# TASK STATEMENT
Read through the lines below for the string "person" and copy each one that has it.

Dataset excerpts:
————
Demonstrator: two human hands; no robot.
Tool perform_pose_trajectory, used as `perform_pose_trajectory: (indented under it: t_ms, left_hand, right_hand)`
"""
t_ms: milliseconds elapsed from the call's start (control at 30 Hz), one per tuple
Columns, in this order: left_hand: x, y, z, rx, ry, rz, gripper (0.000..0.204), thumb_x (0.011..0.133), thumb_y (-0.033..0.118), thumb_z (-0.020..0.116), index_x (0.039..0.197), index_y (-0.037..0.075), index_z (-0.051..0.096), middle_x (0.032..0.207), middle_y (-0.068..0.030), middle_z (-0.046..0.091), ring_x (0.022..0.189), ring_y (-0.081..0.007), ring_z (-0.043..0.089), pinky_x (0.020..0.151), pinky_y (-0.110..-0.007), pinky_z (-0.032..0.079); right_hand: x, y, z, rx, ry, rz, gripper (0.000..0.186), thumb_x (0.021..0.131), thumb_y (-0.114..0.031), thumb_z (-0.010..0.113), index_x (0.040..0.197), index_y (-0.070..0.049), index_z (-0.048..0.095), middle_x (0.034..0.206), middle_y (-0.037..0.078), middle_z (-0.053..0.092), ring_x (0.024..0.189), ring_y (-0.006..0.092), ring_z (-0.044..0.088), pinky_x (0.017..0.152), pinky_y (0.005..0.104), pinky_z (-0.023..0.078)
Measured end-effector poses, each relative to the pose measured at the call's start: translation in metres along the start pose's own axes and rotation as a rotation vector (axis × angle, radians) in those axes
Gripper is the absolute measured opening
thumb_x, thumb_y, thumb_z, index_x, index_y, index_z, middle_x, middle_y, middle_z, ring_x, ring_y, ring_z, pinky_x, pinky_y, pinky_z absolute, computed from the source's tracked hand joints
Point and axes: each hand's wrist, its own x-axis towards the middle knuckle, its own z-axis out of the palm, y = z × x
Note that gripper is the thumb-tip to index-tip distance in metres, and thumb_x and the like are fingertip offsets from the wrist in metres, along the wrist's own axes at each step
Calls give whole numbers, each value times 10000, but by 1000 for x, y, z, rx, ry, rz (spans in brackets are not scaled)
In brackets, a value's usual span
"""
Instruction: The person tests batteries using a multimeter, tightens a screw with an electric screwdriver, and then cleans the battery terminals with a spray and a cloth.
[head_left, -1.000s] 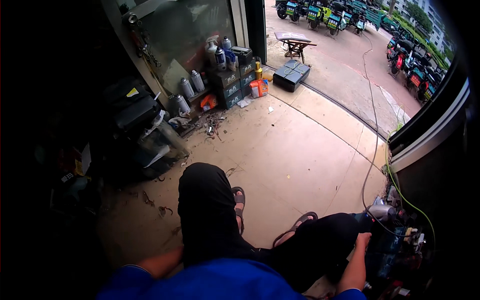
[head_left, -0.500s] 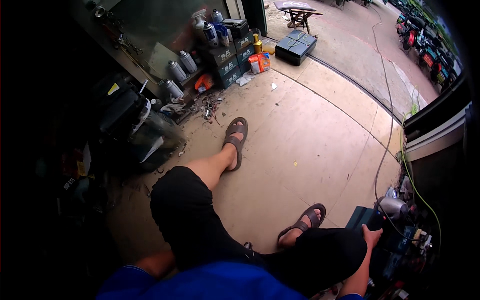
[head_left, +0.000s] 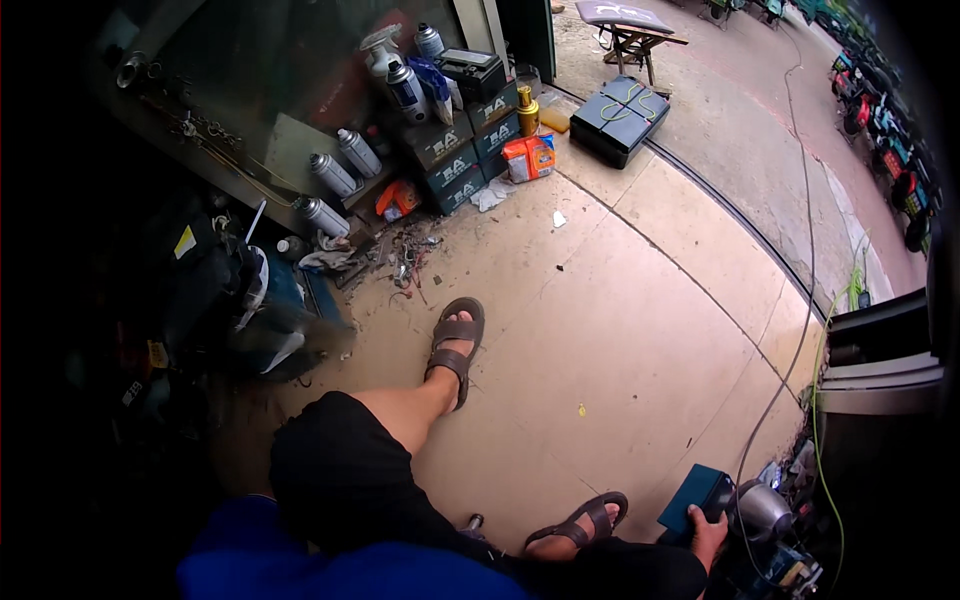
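Note:
At the lower right, my right hand [head_left: 708,532] is closed on a dark teal rectangular box [head_left: 693,494], with the thumb over its near edge. The box stands low beside my right foot, and its underside cannot be seen. A silver rounded metal part [head_left: 764,512] is just to its right. My left hand is out of view, and the blue sleeve [head_left: 240,530] is what shows on that side.
Stacked battery boxes [head_left: 440,150], spray cans [head_left: 330,175] and an orange packet [head_left: 530,158] stand at the back left. A black case [head_left: 620,118] sits at the doorway near a folding stool [head_left: 625,22]. A dark cable [head_left: 770,400] crosses the right side.
The view has tilted and shifted, so the floor and feet sit lower in it. My right hand stays on the teal box, and my left forearm has dropped out of sight.

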Motion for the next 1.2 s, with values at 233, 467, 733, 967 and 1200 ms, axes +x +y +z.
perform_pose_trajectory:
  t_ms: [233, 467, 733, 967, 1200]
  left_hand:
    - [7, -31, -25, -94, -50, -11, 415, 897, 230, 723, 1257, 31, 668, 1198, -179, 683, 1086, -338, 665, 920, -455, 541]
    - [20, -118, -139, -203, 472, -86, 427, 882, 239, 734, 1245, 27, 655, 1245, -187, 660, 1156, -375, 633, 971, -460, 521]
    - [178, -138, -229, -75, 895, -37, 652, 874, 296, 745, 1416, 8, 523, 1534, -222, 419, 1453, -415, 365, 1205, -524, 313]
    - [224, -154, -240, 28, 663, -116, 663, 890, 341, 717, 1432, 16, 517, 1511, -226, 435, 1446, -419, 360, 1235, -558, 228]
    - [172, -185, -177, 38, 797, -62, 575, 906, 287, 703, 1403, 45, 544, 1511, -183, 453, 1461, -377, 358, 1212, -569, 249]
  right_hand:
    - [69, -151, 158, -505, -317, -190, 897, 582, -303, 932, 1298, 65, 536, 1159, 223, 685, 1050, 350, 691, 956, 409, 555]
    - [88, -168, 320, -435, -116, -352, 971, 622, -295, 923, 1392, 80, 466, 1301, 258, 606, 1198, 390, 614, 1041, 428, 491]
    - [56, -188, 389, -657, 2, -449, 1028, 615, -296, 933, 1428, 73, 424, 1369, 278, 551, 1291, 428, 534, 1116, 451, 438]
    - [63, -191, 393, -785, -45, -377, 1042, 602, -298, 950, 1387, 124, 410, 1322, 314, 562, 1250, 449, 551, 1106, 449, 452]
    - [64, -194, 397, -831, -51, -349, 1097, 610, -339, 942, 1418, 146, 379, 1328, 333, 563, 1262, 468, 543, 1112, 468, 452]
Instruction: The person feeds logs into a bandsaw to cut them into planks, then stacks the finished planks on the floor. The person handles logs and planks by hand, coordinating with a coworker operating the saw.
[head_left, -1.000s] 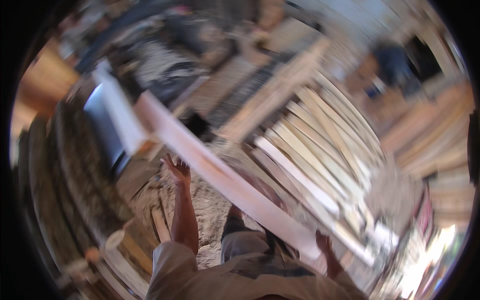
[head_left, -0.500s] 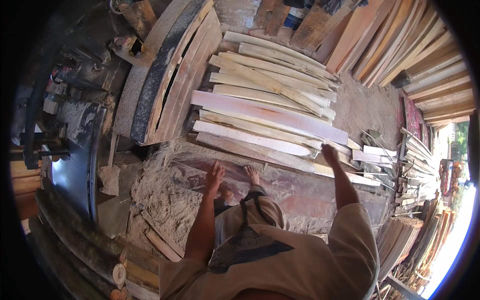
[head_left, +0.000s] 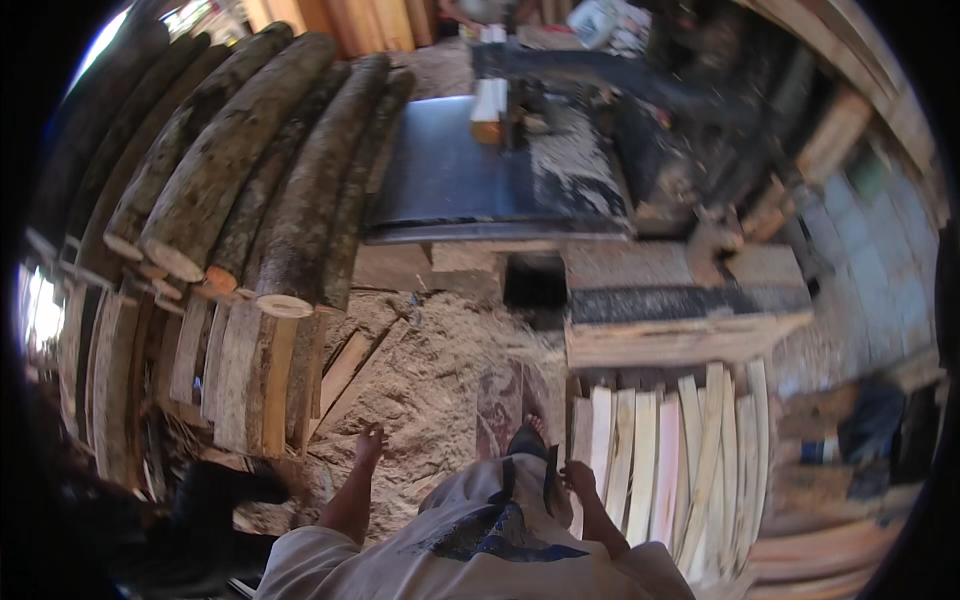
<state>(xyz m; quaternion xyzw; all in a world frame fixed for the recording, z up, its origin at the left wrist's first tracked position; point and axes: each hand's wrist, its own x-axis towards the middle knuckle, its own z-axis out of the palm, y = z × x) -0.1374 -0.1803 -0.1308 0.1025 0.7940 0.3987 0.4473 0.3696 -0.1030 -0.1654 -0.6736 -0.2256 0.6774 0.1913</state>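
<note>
Pink-faced plank (head_left: 664, 470) now lies among pale slats (head_left: 641, 465), right hand (head_left: 578, 478) off its end: placement looks done. Left hand (head_left: 369, 445) empty, fingers loose; right fingers too small to judge. View has swung to dark machine table (head_left: 430, 175).

Boards (head_left: 665, 470) right of sawdust (head_left: 430, 385), logs (head_left: 243, 150) left of table (head_left: 430, 170)

Dim shade, bright glare at left, slight blur, edges bent
</note>
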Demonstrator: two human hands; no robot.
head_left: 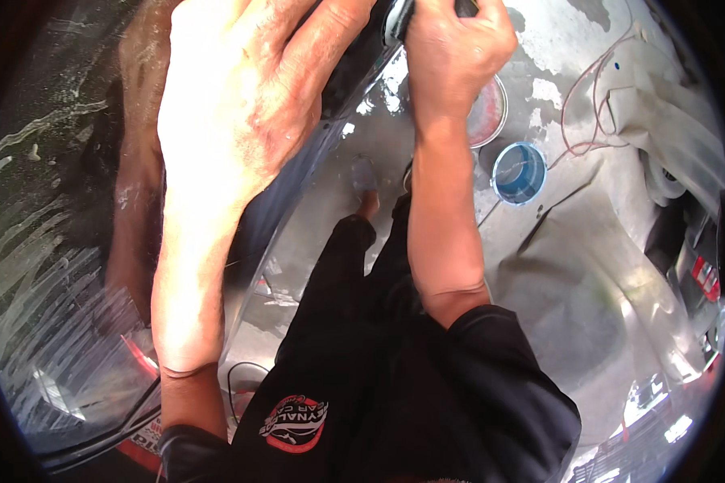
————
# RESPONSE BOX
Instruction: The person tests batteries using a multimeter, tightens a screw with an electric screwdriver, and then cleans the battery terminals with a spray and a cloth.
Instruction: The person feeds logs into a bandsaw to cut them into planks, then stacks the finished planks on the floor. The person handles logs and planks by hand, coordinating with a coworker operating the saw.

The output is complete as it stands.